Task objective –
From the records below, transcribe exactly the lines that begin at the line with "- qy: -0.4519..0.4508" and end at the line with "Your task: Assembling", both included.
┄┄┄┄┄┄┄┄┄┄┄┄┄┄┄┄┄┄┄┄
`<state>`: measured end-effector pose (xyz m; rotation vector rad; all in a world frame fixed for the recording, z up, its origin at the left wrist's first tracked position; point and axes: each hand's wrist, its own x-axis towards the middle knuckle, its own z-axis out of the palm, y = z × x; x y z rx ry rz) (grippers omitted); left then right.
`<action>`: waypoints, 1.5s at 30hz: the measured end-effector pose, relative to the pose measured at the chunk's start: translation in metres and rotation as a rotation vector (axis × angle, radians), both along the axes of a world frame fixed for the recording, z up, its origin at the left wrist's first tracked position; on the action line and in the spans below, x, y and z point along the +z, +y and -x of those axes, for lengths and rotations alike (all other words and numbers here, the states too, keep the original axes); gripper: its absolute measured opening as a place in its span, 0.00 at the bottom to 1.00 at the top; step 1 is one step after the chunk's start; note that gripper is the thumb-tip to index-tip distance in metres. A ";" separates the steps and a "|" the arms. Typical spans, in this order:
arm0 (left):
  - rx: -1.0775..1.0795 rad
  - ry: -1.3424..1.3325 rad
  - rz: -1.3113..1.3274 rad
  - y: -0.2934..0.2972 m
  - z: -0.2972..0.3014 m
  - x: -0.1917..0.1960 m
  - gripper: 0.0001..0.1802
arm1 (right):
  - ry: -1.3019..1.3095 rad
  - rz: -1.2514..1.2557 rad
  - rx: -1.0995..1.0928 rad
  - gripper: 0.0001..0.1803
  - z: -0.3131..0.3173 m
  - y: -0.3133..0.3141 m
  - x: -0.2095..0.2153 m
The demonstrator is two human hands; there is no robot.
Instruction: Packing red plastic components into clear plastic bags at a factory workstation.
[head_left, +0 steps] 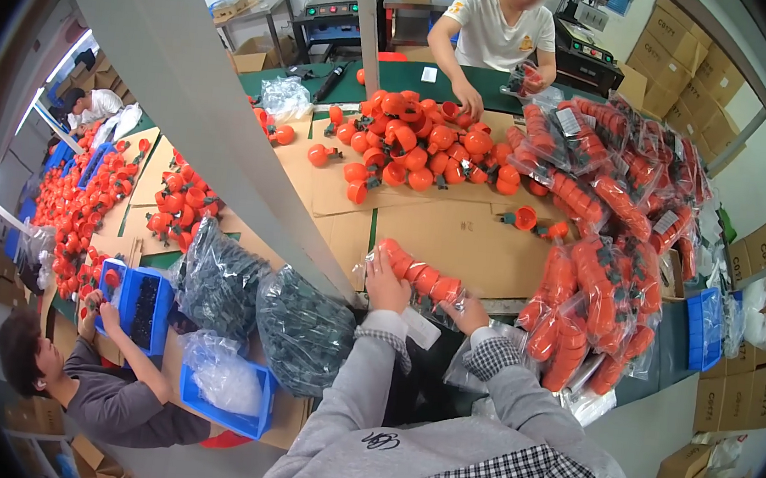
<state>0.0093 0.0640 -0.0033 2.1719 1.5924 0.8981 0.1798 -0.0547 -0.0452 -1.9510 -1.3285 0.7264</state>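
A clear plastic bag of orange-red cups (423, 276) lies at the near edge of the table, its cups nested in a row. My left hand (388, 282) grips the bag's left end, fingers laid over the top cup. At the other end, my right hand (467, 315) pinches the plastic by the bag's mouth; the fingertips are partly hidden. Just below my left hand is a white slip (420, 328). Two loose orange-red cups (524, 218) with dark fittings lie beyond my right hand.
A heap of loose cups (410, 145) covers the far cardboard, where a co-worker's hand (467, 97) reaches in. Filled bags (595, 287) pile up at right. A white post (219, 122) crosses at left, near dark-filled bags (300, 332) and a blue bin (256, 425).
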 end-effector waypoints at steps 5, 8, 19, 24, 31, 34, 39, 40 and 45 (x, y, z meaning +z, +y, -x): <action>0.023 -0.138 0.193 0.010 0.014 -0.013 0.35 | 0.001 0.025 0.143 0.17 -0.006 -0.005 0.002; -0.034 -0.119 0.214 -0.021 0.003 0.011 0.26 | -0.022 -0.201 -0.065 0.15 -0.016 -0.028 -0.013; -0.208 0.318 0.615 -0.121 -0.047 -0.001 0.29 | 0.096 -0.065 -0.103 0.11 -0.030 0.005 0.030; -0.040 0.080 0.627 -0.108 -0.020 -0.014 0.23 | -0.122 -0.165 -0.002 0.09 -0.006 0.007 0.070; -0.231 -0.755 0.819 -0.112 0.042 0.141 0.19 | -0.007 -0.543 -0.147 0.08 0.024 -0.031 0.210; -0.307 -0.843 0.852 -0.117 0.061 0.179 0.16 | -0.014 -0.640 -0.125 0.07 0.039 -0.046 0.257; -0.470 -0.839 0.994 -0.148 0.084 0.187 0.16 | -0.137 -0.396 -0.031 0.07 0.039 -0.088 0.285; -0.551 -0.732 1.049 -0.155 0.091 0.182 0.17 | -0.180 -0.227 0.055 0.07 0.037 -0.098 0.285; -0.846 -0.304 1.102 -0.198 0.122 0.160 0.18 | 0.337 0.162 0.716 0.09 0.010 -0.120 0.261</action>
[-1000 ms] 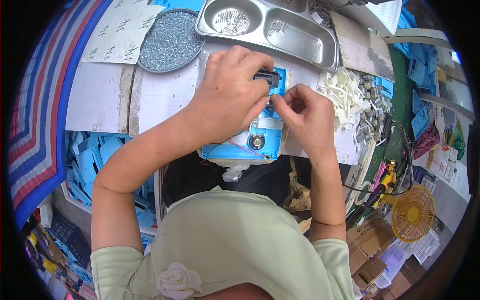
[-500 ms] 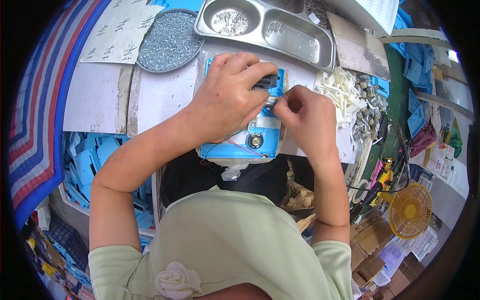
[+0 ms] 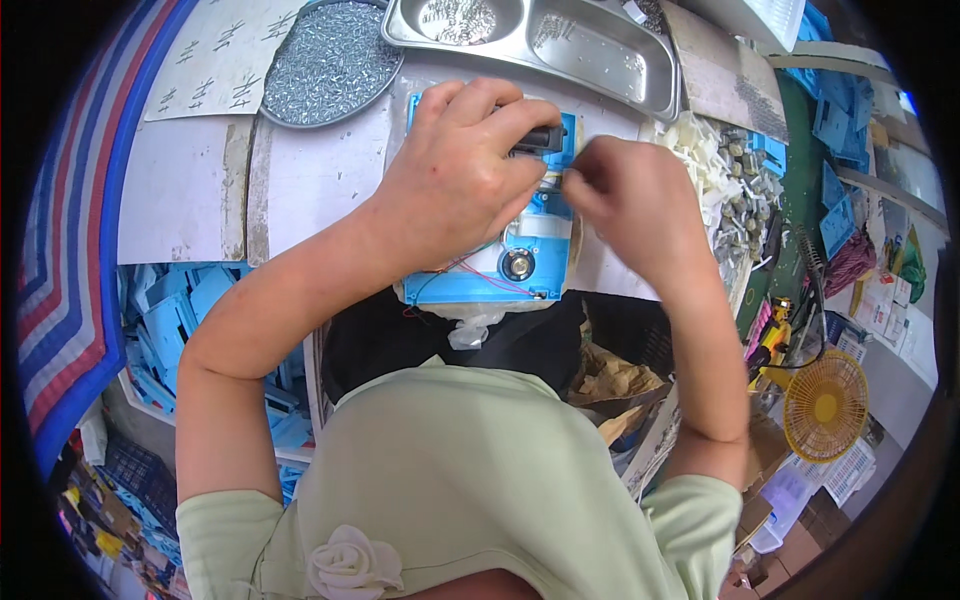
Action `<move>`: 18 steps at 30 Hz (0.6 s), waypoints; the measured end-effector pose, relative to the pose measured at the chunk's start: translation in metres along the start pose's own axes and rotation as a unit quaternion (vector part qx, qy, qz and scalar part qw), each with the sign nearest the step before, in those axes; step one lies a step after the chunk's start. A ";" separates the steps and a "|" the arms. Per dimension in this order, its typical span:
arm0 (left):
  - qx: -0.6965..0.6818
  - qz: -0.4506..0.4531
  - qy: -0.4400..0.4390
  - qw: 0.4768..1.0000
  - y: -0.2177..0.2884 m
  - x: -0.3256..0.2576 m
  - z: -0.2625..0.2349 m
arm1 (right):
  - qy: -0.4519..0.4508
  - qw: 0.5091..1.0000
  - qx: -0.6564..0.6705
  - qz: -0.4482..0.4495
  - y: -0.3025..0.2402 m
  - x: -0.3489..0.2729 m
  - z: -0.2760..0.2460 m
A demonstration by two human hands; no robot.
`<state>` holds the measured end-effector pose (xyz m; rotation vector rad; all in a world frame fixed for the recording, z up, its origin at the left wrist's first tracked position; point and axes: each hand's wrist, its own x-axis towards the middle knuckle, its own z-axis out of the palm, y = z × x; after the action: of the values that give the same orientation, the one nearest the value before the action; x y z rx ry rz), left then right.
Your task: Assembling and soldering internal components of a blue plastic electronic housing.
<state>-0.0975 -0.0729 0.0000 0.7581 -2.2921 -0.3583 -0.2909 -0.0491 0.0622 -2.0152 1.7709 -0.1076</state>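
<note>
A blue plastic housing [image 3: 530, 262] with a round metal disc and thin red wires lies on the white work table [image 3: 310, 180]. My left hand [image 3: 460, 175] rests over its upper part, fingers closed on a small black part [image 3: 540, 138] at the housing's top edge. My right hand [image 3: 625, 195] is beside it on the right, fingertips pinched together at the housing's upper right; what they pinch is too small to tell.
A round grey tray of screws [image 3: 325, 62] and a two-well steel tray [image 3: 560, 40] sit at the back. White plastic parts [image 3: 705, 165] pile at the right. A bin of blue housings [image 3: 180, 310] is lower left, a yellow fan [image 3: 825, 405] lower right.
Both hands stay on the blue housing. My left hand has shifted slightly and my right fingertips have moved closer to the black part.
</note>
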 end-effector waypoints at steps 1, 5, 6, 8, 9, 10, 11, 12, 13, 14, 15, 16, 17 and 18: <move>-0.004 0.001 0.000 1.000 0.001 0.000 0.000 | -0.013 0.978 0.195 0.071 0.018 -0.006 0.004; -0.012 0.003 -0.006 1.000 0.001 0.002 0.003 | -0.012 0.862 0.474 0.181 0.037 -0.016 0.021; -0.012 0.001 -0.009 1.000 0.001 0.001 0.003 | -0.009 0.857 0.481 0.185 0.035 -0.015 0.022; -0.010 -0.002 -0.012 1.000 0.000 0.000 0.002 | -0.010 0.862 0.477 0.171 0.035 -0.015 0.026; -0.010 -0.001 -0.010 1.000 0.000 0.000 0.001 | -0.010 0.865 0.475 0.163 0.034 -0.015 0.026; -0.010 -0.001 -0.009 1.000 0.001 0.001 0.001 | -0.004 0.875 0.457 0.160 0.033 -0.015 0.026; -0.008 -0.001 -0.007 1.000 0.001 0.001 0.001 | 0.001 0.884 0.441 0.155 0.031 -0.014 0.026; -0.011 -0.002 -0.006 1.000 0.001 0.001 0.000 | 0.006 0.893 0.424 0.150 0.029 -0.014 0.027; -0.014 -0.002 -0.004 1.000 0.001 0.001 0.000 | 0.014 0.895 0.421 0.144 0.029 -0.014 0.027; -0.017 -0.002 -0.003 1.000 0.001 0.001 -0.001 | 0.023 0.897 0.419 0.138 0.028 -0.015 0.029; -0.020 -0.004 0.003 1.000 0.000 0.001 -0.001 | 0.032 0.899 0.417 0.132 0.027 -0.015 0.031; -0.024 -0.006 0.009 1.000 -0.001 0.002 0.000 | 0.037 0.897 0.425 0.119 0.028 -0.015 0.033; -0.027 -0.008 0.016 0.999 -0.003 0.003 0.000 | 0.042 0.894 0.432 0.106 0.030 -0.014 0.035; -0.029 -0.007 0.015 0.999 -0.004 0.004 0.000 | 0.048 0.892 0.440 0.093 0.031 -0.014 0.037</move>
<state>-0.0980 -0.0785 0.0007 0.7468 -2.2388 -0.4147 -0.3090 -0.0280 0.0208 -1.1884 1.5377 -0.8017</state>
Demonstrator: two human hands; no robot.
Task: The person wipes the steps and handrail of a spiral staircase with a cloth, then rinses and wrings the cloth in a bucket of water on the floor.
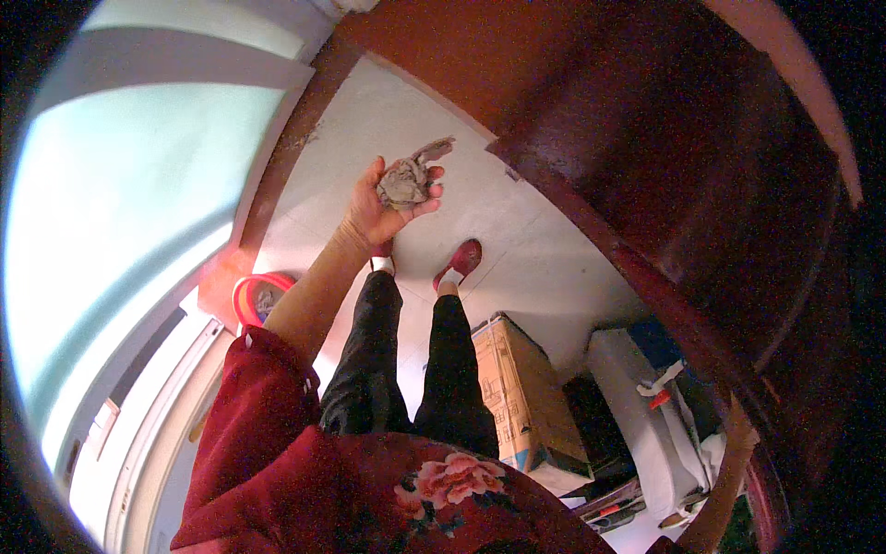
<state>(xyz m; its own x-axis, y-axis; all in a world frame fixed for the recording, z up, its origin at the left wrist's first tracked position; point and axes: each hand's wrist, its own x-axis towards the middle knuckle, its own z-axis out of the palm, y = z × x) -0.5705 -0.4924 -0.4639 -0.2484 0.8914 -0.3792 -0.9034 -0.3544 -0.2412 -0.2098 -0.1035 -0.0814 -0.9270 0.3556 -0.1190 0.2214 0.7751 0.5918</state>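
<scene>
My left hand [377, 210] is stretched out ahead, palm up, with its fingers curled around a crumpled grey-brown rag [403, 184]. One end of the rag sticks out past the fingertips. At the lower right, my right hand [740, 427] is against the edge of a dark red wooden panel [646, 138]. Its fingers are mostly hidden there, and their grip cannot be made out.
A red-rimmed bucket [247, 300] stands left of my legs, partly behind my left forearm. My red shoes [469, 257] are on the pale floor [544, 249]. Right of my legs stand a cardboard box [517, 379] and a whitish box-like object [637, 406]. A bright door [138, 175] is at the left.
</scene>
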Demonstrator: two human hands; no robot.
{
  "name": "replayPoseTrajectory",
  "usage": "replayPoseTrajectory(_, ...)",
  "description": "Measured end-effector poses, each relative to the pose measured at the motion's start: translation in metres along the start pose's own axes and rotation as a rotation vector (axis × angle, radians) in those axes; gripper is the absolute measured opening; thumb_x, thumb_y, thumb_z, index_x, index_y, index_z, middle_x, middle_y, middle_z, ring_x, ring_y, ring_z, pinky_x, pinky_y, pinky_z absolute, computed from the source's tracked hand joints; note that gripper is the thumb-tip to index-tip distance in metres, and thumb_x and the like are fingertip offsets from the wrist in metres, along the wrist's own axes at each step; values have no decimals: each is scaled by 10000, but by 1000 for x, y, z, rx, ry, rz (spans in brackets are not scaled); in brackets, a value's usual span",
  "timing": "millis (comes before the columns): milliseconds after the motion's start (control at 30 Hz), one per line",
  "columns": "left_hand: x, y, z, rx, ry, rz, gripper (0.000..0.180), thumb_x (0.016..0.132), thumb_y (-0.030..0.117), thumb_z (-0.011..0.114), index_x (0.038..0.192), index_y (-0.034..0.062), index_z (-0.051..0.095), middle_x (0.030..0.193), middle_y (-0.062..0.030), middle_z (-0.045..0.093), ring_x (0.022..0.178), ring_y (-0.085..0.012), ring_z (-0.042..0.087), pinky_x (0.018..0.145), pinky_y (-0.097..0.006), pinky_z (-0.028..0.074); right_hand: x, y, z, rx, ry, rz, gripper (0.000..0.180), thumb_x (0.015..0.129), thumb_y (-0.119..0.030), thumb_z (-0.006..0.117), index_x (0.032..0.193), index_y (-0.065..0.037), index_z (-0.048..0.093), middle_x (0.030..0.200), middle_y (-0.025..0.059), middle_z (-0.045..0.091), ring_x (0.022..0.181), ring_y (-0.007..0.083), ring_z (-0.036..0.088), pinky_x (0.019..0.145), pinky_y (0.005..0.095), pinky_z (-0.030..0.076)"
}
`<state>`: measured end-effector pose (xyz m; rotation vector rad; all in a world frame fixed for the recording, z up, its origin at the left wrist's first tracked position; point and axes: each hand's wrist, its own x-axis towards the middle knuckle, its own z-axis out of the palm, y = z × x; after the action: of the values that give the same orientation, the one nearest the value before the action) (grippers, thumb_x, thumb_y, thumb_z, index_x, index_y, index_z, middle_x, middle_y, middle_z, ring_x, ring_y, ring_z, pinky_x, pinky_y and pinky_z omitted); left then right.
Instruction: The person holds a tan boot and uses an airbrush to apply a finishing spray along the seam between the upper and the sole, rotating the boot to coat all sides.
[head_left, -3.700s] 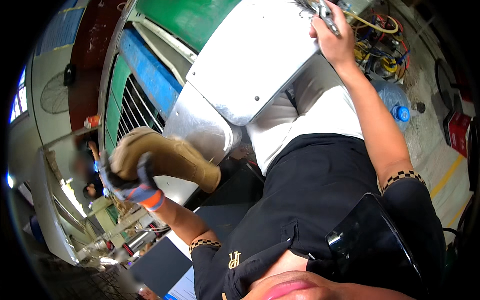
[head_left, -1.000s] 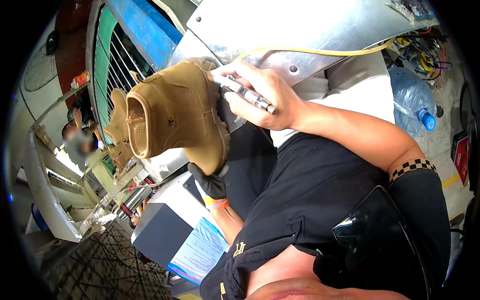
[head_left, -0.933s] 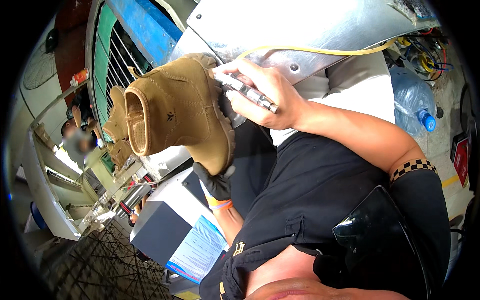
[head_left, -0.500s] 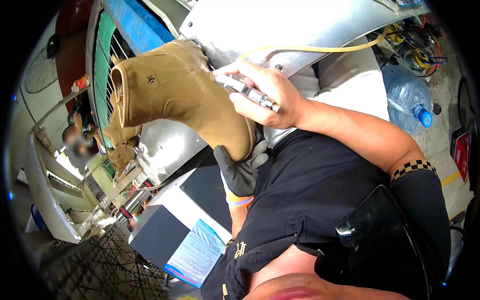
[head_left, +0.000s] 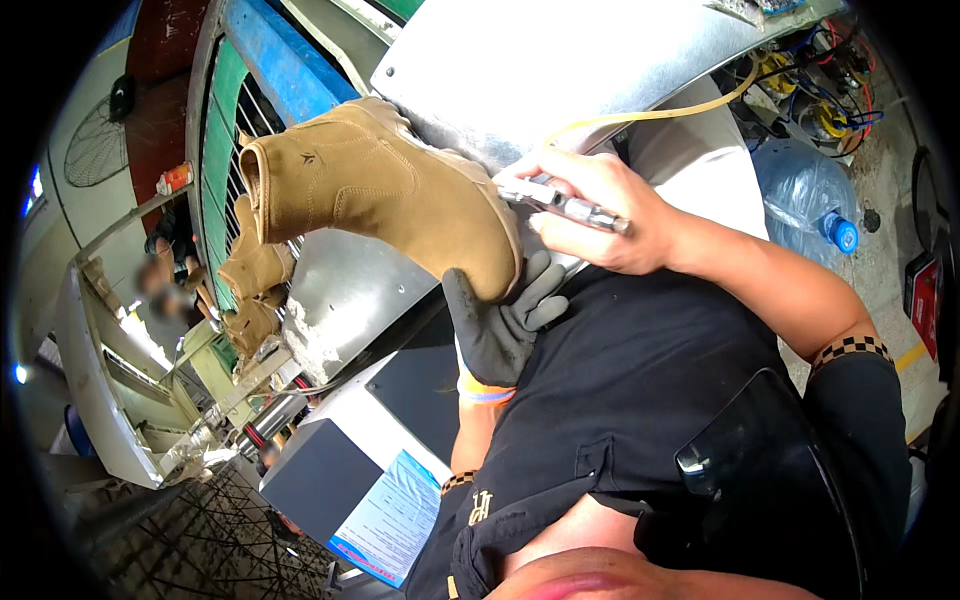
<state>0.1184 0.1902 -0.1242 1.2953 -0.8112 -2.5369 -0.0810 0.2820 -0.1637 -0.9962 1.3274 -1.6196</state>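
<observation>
A tan ankle boot [head_left: 400, 195] lies on its side, shaft toward the left and toe toward me. My left hand [head_left: 500, 325], in a grey-and-black glove, is closed round the toe from below, with the thumb on the upper. Bare, my right hand [head_left: 610, 210] grips a pen-shaped metal tool [head_left: 565, 205]. The tool's tip is at the boot's sole edge near the forefoot; whether it touches I cannot tell. A yellow hose [head_left: 655, 114] runs up to the right hand, its joint with the tool hidden.
A metal panel [head_left: 510, 60] extends behind the boot. More tan boots [head_left: 255, 265] stand at left beside a green-framed grille [head_left: 222, 110]. A large clear water bottle [head_left: 805, 190] and tangled wires [head_left: 835, 110] are at right. A dark-and-white box [head_left: 340, 465] stands lower left. Another person [head_left: 170, 290] is far left.
My right hand and the tool have shifted right along the sole edge toward the toe. The boot has turned a little, its toe moving right; my left fingers are more spread.
</observation>
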Motion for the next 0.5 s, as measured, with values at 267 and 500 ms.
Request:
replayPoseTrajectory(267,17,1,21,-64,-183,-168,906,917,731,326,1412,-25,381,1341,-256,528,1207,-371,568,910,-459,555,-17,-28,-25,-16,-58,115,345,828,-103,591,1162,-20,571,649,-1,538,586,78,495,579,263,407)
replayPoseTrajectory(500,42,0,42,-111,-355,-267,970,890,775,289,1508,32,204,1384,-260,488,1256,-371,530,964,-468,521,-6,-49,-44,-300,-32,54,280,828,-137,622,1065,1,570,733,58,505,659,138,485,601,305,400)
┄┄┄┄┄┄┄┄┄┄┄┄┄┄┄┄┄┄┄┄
Exercise response –
  - qy: -0.4519..0.4508
  - qw: 0.5091..1.0000
  - qx: -0.6564..0.6705
  - qz: -0.4482..0.4495
  - y: -0.3025..0.2402 m
  - x: -0.3489..0.2729 m
  - z: -0.2760..0.2460 m
A demonstration by two human hands; no robot.
`<state>` holds the measured end-effector pose (xyz m; rotation vector rad; all in a world frame fixed for the recording, z up, its origin at the left wrist's first tracked position; point and axes: each hand's wrist, its own x-axis towards the middle knuckle, its own z-axis out of the palm, y = z × x; after the action: of the values that give the same orientation, the one nearest the value before the action; x y z rx ry rz), left then right.
Your task: Assembling and soldering internal components of a blue plastic electronic housing.

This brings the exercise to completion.